Perda Masyarakat Adat Kalteng Tuai Kritik

Gubernur Kalimantan Tengah H. Agustiar Sabran saat memberikan keterangan pers terkait Perda Pengakuan dan Perlindungan Masyarakat Hukum Adat di Rujab Gubernur, Selasa (16/9/2025).

PALANGKA RAYA, TABALIEN.com – Peraturan Daerah (Perda) Kalimantan Tengah Nomor 2 Tahun 2024 tentang Pengakuan dan Perlindungan Masyarakat Hukum Adat kembali menuai sorotan.

Regulasi ini dinilai belum menyentuh akar persoalan yang dihadapi masyarakat adat, terutama terkait konflik agraria dan kriminalisasi.

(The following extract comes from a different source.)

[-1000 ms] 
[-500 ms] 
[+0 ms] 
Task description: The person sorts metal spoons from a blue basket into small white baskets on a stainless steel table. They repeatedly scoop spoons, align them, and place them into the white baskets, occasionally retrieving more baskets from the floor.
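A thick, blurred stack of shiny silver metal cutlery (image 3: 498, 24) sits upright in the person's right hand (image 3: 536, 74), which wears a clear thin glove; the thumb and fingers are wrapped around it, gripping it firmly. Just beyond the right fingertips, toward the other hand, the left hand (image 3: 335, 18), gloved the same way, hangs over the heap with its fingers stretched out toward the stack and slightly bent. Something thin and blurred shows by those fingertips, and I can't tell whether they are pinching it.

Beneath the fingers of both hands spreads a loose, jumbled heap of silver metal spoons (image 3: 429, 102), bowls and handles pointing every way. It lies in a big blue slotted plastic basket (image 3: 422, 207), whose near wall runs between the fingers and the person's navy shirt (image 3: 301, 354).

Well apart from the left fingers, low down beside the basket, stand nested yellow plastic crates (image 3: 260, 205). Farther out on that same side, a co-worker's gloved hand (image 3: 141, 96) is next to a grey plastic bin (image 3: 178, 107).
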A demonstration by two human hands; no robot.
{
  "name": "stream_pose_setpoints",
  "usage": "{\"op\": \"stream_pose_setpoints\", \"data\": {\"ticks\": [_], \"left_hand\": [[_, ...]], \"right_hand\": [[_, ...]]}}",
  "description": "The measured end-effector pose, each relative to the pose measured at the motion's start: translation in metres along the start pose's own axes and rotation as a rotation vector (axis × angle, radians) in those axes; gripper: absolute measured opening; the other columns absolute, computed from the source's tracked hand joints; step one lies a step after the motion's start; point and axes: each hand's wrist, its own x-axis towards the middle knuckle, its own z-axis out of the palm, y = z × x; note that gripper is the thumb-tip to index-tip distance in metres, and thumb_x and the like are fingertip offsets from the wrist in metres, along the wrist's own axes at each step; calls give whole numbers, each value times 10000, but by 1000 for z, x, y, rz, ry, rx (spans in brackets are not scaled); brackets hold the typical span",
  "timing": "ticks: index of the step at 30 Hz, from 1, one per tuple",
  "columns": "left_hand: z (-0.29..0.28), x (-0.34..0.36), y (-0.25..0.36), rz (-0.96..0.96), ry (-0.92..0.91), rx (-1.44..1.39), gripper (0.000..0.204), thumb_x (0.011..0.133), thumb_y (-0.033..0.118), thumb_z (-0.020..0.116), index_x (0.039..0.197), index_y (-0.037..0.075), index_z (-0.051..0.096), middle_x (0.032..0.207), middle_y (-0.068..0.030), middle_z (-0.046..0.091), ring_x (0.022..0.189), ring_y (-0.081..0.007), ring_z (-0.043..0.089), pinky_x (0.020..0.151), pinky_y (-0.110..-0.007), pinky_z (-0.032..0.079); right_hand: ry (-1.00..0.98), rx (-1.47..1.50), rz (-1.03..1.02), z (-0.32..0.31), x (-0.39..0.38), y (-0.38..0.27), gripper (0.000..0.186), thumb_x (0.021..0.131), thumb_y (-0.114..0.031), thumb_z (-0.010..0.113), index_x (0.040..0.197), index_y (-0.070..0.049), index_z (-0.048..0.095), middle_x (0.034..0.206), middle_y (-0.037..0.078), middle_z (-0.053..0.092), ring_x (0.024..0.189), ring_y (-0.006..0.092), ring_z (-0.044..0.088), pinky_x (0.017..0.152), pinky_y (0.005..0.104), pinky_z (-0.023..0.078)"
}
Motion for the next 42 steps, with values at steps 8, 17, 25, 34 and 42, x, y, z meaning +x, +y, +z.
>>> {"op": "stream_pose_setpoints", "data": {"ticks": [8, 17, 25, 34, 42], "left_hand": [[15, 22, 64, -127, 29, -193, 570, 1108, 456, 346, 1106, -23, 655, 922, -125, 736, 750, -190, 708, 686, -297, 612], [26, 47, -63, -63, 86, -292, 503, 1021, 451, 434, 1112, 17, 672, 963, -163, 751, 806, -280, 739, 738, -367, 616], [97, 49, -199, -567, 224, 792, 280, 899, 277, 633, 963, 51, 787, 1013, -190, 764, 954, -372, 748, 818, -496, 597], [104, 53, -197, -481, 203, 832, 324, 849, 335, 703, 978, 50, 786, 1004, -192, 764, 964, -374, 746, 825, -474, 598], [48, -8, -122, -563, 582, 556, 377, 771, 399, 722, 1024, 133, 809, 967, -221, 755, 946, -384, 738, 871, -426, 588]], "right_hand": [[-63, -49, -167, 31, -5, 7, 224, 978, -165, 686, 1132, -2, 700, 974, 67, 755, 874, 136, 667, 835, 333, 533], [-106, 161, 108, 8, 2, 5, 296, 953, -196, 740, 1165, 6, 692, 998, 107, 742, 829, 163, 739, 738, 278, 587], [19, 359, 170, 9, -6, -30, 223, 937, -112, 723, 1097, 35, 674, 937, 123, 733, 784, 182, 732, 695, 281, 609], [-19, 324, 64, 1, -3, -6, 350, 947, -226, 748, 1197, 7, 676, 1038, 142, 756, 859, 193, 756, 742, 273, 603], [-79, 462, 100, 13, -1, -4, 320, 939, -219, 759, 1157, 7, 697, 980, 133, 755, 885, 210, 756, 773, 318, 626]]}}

Akademisi Fisip Universitas Palangka Raya, Paulus Alfons Yance Dhanarto, menilai Perda tersebut disusun tergesa-gesa sehingga masih menyisakan kesalahan teknis dan substansi.

“Barang ini bermasalah. Perda ini perlu diakui dibuat dengan batas waktu yang sangat mendesak,” ujarnya, Selasa (26/9/2025).

Paulus menegaskan, niat baik pemerintah perlu didukung dengan aturan yang matang. Ia menyoroti prosedur pengakuan masyarakat adat dalam Perda yang dinilai terlalu formil.

“Bisa jadi membuat masyarakat adat tidak menikmati haknya sebagai entitas yang diakui negara,” tambahnya.

Kritik juga datang dari pengacara Yayasan Lembaga Bantuan Hukum Indonesia (YLBHI), Abdul Malik. Menurutnya, skema perlindungan masyarakat adat dalam Perda baru bisa berjalan setelah pemerintah menetapkan status Masyarakat Hukum Adat (MHA).

“Mengingat saat ini baru sekitar 30 komunitas yang sudah ditetapkan, padahal jumlahnya jauh lebih banyak,” jelasnya.